▶ **Problem statement**
The whole listing is to be restated word for word with no images.

▶ **Source material**
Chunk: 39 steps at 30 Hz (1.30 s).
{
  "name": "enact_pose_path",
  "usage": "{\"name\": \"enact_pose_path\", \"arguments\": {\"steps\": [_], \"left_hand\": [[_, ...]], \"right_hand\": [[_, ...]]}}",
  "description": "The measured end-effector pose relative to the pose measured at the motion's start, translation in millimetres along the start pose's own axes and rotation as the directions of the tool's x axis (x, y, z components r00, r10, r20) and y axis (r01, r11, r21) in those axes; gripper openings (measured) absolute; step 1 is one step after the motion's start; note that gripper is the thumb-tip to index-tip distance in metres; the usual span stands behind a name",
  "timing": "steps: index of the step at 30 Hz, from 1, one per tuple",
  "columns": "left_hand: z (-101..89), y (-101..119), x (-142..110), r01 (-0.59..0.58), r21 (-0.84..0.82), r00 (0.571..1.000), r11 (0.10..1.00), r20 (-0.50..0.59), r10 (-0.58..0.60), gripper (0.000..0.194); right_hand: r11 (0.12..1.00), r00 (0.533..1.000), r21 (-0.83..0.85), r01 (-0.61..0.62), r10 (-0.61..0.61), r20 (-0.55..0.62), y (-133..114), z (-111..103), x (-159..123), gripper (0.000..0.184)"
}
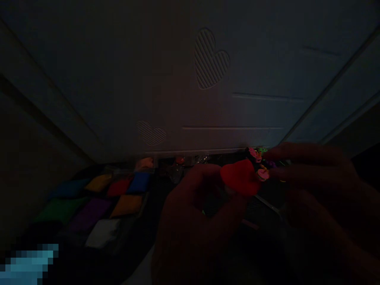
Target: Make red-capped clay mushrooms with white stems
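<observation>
The scene is very dark. My left hand [192, 221] is curled in the lower middle, its thumb and fingers pinching a flat red piece of clay [240, 177]. My right hand [320, 186] reaches in from the right, fingers stretched toward the red clay's right edge. A small cluster of pink, green and purple clay bits [259, 162] sits at those fingertips; whether the fingers grip it is unclear.
A tray of coloured clay packets [97, 202], blue, red, orange, purple, green and white, lies at the lower left. A pale cabinet door [208, 99] with embossed hearts fills the background. Small clear bags [178, 162] lie along its base.
</observation>
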<state>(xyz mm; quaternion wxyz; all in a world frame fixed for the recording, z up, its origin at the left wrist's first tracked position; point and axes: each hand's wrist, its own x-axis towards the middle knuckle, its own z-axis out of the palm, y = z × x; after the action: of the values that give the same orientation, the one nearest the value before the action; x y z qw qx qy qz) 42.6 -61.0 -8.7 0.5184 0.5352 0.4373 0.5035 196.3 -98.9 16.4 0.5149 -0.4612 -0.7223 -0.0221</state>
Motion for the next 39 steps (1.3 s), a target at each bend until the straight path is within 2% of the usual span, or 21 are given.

▶ **Exercise answer**
Chunk: 39 steps at 30 Hz (1.30 s).
{
  "name": "enact_pose_path",
  "usage": "{\"name\": \"enact_pose_path\", \"arguments\": {\"steps\": [_], \"left_hand\": [[_, ...]], \"right_hand\": [[_, ...]]}}",
  "description": "The measured end-effector pose relative to the pose measured at the motion's start, translation in millimetres along the start pose's own axes and rotation as the directions of the tool's x axis (x, y, z components r00, r10, r20) and y axis (r01, r11, r21) in those axes; gripper openings (measured) absolute; step 1 is one step after the motion's start; note that gripper is the thumb-tip to index-tip distance in metres; the usual span stands behind a name",
  "timing": "steps: index of the step at 30 Hz, from 1, one per tuple",
  "columns": "left_hand: z (-101..89), y (-101..119), x (-142..110), r01 (-0.59..0.58), r21 (-0.84..0.82), r00 (0.571..1.000), r11 (0.10..1.00), r20 (-0.50..0.59), r10 (-0.58..0.60), gripper (0.000..0.194); right_hand: r11 (0.12..1.00), r00 (0.533..1.000), r21 (-0.83..0.85), r01 (-0.61..0.62), r10 (-0.61..0.61), r20 (-0.55..0.62), y (-133..114), z (-111..103), x (-159..123), gripper (0.000..0.184)"
}
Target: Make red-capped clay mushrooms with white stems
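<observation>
The scene is very dark. My left hand [192, 221] is curled in the lower middle, its thumb and fingers pinching a flat red piece of clay [240, 177]. My right hand [320, 186] reaches in from the right, fingers stretched toward the red clay's right edge. A small cluster of pink, green and purple clay bits [259, 162] sits at those fingertips; whether the fingers grip it is unclear.
A tray of coloured clay packets [97, 202], blue, red, orange, purple, green and white, lies at the lower left. A pale cabinet door [208, 99] with embossed hearts fills the background. Small clear bags [178, 162] lie along its base.
</observation>
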<state>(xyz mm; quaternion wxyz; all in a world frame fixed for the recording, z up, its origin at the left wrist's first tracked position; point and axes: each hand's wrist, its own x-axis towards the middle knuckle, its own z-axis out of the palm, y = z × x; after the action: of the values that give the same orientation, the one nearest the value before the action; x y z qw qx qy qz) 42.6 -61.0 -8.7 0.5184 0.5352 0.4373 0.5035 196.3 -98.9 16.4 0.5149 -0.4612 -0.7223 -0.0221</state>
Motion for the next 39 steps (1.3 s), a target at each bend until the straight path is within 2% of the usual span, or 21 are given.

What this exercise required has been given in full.